Schauplatz Klagenfurt
Das 70 Millionen Euro teure Fußballstadion in Klagenfurt ist nach wie vor ein Problemkind. Die Wörthersee-Arena gleicht noch immer einer Baustelle und muss bereits wieder saniert werden. Um vom Bund bereitgestellte 15,5 Millionen Euro soll es jetzt fertiggestellt werden. Zu allem Überdruss wird im EM-Stadion nur mehr drittklassiger Fußball gespielt. Der Kärntner Landesrechnungshofes kritisierte, wie Steuergelder bei der EM 2008 ohne nachhaltigen Effekt verschwendet wurden. 20,7 Millionen Euro seien investiert worden, ohne "ordnungsgemäßes Projektmanagement" und ohne "transparente Abwicklung", so die Prüfer. Erst am Donnerstag wurde beschlossen, dass die Stadt Klagenfurt noch einmal 4,2 Mio. Euro bereitstellen wird: für Infrastrukturmaßnahmen rund um die Wörthersee-Arena.
Schauplatz Innsbruck
Rund um das Tivolistadion erinnert nichts mehr an die EM. Die Arena wurde nach den drei Vorrundenpartien wieder zurückgebaut, einige Tribünenteile landeten sogar auf dem Schrottplatz. In Tirol stolperte ein engagierter Politiker über die EURO. Christoph Platzgummer, offizieller EM-Koordinator und legitimer Erbe der mittlerweile verstorbenen Innsbrucker Bürgermeisterin Hilde Zach, trat freiwillig zurück, nachdem das Turnier ein riesiges Finanzloch hinterlassen hatte.
Tourismus
Tausende Russen, die ihren Winter- oder Sommerurlaub in Leogang verbringen: Die Erwartungen, die im Vorfeld der Fußball-EM 2008 im Pinzgau geschürt wurden, waren hoch. Hatte doch die russische Nationalmannschaft ihr Quartier im Hotel Krallerhof in Leogang aufgeschlagen. Doch bisher hat der russische Massentourismus die Pinzgauer Gemeinde nicht erreicht. "Die Erwartungen waren sicher zu hochgesteckt", sagt Tourismuschef Christian Kresse.

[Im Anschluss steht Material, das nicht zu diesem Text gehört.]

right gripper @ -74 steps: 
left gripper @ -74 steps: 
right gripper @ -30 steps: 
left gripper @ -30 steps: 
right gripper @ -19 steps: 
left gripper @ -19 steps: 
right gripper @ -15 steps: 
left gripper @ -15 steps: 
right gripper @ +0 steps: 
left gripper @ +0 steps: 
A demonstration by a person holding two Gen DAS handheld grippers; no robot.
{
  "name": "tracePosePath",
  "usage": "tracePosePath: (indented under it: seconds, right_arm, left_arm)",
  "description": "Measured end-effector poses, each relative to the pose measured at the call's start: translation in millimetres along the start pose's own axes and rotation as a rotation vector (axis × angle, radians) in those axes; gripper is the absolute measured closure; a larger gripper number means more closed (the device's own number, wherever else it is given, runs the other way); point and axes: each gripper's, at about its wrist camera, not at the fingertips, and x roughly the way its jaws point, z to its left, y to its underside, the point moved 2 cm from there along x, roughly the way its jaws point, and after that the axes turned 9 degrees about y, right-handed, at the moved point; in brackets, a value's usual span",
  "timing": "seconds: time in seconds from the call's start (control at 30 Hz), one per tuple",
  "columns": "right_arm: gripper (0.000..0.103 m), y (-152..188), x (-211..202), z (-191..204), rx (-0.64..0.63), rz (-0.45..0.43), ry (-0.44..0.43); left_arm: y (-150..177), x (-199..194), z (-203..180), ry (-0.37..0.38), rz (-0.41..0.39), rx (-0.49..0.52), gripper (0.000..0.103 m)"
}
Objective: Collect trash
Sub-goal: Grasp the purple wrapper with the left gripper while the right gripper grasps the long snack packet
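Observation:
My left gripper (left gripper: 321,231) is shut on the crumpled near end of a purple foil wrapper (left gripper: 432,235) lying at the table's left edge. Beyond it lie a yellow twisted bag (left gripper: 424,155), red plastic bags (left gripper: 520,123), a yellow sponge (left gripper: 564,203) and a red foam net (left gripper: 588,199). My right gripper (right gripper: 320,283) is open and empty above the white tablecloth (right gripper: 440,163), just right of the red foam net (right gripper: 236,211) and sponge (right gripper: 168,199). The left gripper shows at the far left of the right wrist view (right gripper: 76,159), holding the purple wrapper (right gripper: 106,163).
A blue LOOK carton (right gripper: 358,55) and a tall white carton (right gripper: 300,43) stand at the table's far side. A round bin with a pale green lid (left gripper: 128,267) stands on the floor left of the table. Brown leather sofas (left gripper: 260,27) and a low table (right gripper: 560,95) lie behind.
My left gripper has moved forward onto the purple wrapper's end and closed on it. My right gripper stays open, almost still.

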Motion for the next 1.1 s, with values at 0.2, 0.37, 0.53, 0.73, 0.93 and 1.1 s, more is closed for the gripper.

Ähnlich verhält es sich im Stubaital, wo 2008 Europameister Spanien logiert hatte. Die Bilder gingen um die Welt, doch spanische Touristen bleiben Exoten im Tourismusland Tirol.
Polizei
Die Exekutive kann seit der EM professioneller gegen Hooligans vorgehen. Außerdem darf sich die Polizei über modernere Ausrüstung und Infrastruktur freuen. Die EM führte aber auch zu einer besseren Überwachung der Stadien, vor allem in Videoanlagen wurde investiert. Für die EM wurde dazu eine eigene Hooligan-Datei eingeführt.
In "Raus ohne Applaus", der EM-Rubrik der deutschen Zeitung Welt, wird Österreich als schlechtester Gastgeber auf Platz eins gereiht. "Ein Tor, ein Punkt, eine Enttäuschung. Das Spiel unserer Nachbarn war 2008 eine Melange aus Hilflosigkeit und Harmlosigkeit. Ungenießbar."